▶ [PROMPT] Check every line below, and copy those that include "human".

▶ [MATERIALS PROVIDED]
---

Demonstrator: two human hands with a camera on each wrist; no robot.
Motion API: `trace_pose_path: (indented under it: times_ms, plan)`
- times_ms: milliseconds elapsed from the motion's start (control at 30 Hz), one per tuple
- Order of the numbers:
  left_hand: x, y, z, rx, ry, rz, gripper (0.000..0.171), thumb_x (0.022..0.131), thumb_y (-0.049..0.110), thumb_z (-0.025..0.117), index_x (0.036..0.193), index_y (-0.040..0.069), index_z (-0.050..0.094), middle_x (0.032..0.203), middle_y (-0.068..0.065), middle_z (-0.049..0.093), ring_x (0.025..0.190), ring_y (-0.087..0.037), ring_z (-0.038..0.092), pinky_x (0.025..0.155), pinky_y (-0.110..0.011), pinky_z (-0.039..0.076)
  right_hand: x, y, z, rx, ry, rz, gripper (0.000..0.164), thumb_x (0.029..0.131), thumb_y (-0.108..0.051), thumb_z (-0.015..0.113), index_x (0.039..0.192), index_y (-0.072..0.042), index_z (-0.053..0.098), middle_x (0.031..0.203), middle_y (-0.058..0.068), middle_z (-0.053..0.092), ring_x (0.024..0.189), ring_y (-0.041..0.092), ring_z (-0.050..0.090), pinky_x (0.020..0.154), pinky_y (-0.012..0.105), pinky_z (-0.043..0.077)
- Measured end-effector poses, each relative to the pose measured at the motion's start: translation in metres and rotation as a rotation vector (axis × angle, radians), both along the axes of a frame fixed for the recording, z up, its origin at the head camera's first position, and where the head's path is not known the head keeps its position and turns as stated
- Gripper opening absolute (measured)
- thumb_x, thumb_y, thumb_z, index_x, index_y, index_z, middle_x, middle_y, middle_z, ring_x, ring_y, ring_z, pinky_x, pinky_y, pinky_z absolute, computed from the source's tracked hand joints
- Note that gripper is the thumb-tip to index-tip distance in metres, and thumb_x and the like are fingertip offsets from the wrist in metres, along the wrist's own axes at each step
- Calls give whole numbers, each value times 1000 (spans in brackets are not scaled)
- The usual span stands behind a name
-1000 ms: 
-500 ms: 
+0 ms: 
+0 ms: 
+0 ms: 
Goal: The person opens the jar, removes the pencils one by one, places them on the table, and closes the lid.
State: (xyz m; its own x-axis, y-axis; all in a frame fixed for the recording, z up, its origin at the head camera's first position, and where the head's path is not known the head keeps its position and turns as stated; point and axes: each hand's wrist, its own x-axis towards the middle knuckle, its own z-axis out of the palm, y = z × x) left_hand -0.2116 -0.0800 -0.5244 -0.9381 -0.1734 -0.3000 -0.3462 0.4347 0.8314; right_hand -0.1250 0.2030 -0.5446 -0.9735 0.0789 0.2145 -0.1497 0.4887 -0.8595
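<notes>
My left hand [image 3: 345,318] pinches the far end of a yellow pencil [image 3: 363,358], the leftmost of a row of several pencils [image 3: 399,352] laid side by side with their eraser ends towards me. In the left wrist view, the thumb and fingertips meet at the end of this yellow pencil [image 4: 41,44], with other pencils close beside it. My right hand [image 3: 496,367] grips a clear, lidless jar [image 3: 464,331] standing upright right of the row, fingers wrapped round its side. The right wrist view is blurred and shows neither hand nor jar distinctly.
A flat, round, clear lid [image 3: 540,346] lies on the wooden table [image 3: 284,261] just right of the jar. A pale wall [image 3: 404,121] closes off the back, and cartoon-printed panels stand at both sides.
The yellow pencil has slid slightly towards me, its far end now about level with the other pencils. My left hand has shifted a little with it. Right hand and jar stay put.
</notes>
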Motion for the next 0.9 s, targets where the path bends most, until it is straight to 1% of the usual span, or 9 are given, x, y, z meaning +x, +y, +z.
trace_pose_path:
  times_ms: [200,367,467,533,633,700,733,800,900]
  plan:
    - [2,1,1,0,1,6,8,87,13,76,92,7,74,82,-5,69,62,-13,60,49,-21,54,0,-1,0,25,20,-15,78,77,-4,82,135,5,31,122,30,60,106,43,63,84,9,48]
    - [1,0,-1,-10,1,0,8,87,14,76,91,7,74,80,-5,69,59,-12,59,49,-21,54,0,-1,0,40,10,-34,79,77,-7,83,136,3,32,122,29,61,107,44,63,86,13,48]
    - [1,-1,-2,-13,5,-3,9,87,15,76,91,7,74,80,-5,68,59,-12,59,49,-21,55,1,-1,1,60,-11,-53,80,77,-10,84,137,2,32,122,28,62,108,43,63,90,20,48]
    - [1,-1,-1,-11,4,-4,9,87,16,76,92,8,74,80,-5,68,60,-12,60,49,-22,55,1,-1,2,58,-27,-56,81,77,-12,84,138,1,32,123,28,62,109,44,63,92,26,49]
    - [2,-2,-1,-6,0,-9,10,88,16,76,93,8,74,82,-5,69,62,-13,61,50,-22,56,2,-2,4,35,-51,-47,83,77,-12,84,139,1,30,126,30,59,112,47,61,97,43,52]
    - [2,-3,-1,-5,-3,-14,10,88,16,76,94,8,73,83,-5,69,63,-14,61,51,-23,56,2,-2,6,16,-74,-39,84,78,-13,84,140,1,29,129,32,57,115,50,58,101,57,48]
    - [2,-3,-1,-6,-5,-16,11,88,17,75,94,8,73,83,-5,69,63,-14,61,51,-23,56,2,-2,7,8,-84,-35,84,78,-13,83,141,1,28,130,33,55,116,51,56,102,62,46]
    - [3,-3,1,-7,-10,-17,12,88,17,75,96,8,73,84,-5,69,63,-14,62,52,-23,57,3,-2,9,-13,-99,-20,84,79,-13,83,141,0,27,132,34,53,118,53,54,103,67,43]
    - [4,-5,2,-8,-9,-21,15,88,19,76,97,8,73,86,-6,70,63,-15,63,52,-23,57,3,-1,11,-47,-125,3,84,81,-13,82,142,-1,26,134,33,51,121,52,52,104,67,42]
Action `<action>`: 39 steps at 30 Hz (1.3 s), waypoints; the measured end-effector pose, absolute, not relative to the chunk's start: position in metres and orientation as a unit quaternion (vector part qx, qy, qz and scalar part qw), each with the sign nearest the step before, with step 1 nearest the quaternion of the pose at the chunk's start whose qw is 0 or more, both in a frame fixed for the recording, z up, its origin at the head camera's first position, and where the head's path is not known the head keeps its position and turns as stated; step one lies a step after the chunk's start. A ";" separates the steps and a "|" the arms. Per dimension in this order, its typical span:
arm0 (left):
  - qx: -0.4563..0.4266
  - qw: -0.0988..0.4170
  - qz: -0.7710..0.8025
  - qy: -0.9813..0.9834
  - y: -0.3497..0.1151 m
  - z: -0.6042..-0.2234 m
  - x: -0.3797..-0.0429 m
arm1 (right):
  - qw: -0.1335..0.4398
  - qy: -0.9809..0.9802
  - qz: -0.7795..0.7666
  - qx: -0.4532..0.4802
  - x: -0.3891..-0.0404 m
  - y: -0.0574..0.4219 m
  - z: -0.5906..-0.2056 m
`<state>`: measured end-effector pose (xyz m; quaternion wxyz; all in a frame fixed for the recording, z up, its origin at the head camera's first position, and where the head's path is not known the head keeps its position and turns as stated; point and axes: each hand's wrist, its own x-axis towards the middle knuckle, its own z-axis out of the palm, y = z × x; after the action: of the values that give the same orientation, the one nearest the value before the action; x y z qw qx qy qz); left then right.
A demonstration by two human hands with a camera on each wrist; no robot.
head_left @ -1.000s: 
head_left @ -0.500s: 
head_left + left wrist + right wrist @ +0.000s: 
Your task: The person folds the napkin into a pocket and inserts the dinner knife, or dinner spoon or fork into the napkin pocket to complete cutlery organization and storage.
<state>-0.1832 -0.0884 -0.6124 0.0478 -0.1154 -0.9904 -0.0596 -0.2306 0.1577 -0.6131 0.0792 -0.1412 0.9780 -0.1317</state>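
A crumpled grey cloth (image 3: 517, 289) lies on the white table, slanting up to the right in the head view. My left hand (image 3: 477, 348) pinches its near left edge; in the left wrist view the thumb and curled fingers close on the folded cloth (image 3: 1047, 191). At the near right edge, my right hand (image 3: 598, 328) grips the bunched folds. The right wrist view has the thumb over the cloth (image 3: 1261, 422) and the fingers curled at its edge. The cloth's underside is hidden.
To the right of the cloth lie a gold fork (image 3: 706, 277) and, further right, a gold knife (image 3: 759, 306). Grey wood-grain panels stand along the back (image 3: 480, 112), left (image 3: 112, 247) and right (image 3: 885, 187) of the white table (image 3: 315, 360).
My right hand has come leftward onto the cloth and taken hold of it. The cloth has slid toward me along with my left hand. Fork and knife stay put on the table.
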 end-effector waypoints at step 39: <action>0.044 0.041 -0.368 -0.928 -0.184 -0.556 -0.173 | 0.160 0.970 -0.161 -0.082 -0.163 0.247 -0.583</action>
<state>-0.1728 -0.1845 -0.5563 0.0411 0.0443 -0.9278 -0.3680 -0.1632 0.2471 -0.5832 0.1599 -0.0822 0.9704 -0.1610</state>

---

▶ [THE ANSWER]
Demonstrator: two human hands with a camera on each wrist; no robot.
A demonstration by two human hands with a camera on each wrist; no robot.

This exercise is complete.